> What you should do: Copy out each entry below verbatim, skipping the images.

Provided material section start

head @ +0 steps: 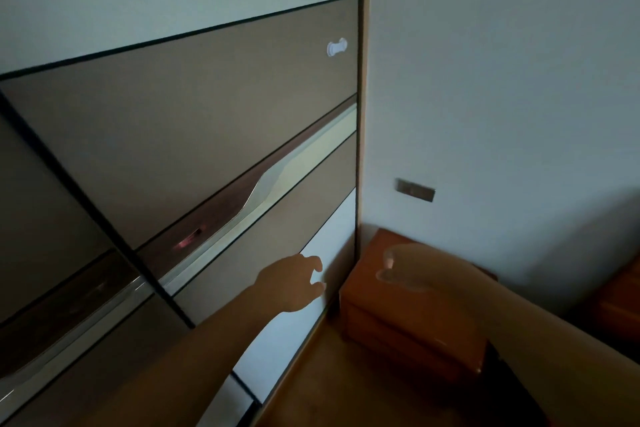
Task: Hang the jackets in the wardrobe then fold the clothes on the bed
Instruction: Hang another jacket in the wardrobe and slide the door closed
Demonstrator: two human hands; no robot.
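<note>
Dim pale wall (pixel 502 62), orange nightstand (pixel 398 322), perhaps wooden floor (pixel 329 385)

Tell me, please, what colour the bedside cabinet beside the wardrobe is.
The cabinet is orange-brown, clearest in head view.

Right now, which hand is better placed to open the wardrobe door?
Left. The left hand is close to the wardrobe door near its right edge; the right hand, blurred, is over the nightstand.

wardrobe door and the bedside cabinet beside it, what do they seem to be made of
The wardrobe door looks like glossy glass-faced or lacquered panels, brown and white, with thin dark dividers: its brown bands carry mirror-like reflections. The bedside cabinet seems wood or wood veneer, orange-brown with a sheen; grain too dim to confirm.
</note>
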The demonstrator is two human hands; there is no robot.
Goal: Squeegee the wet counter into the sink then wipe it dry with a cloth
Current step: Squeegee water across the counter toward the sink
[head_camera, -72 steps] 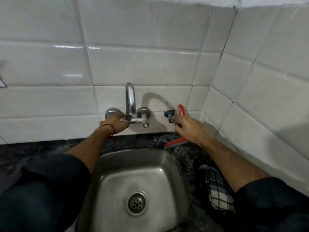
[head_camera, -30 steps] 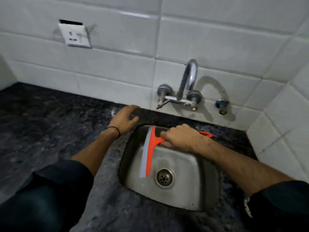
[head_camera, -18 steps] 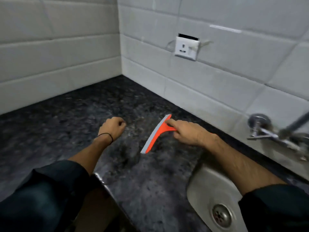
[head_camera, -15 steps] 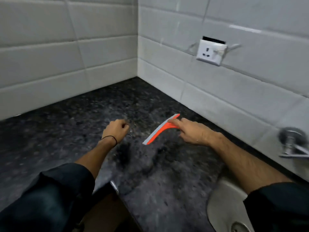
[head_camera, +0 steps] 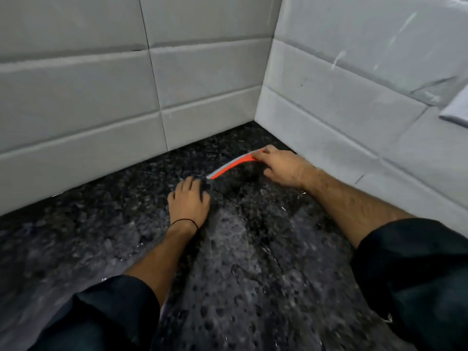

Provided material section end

> Written answer:
head @ +0 steps: 
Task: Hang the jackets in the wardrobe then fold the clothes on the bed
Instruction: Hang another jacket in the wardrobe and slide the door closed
Demonstrator: two human hands; no robot.
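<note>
Dim pale wall (pixel 502 62), orange nightstand (pixel 398 322), perhaps wooden floor (pixel 329 385)

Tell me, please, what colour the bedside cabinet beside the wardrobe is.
The cabinet is orange-brown, clearest in head view.

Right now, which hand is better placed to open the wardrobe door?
Left. The left hand is close to the wardrobe door near its right edge; the right hand, blurred, is over the nightstand.

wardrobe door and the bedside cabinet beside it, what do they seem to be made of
The wardrobe door looks like glossy glass-faced or lacquered panels, brown and white, with thin dark dividers: its brown bands carry mirror-like reflections. The bedside cabinet seems wood or wood veneer, orange-brown with a sheen; grain too dim to confirm.
</note>
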The demonstrator is two human hands; there is no robot.
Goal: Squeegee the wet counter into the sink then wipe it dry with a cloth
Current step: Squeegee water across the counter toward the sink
[head_camera, -72 steps] 
[head_camera, -30 steps] 
[head_camera, -18 steps] 
[head_camera, -15 steps] 
[head_camera, +0 steps] 

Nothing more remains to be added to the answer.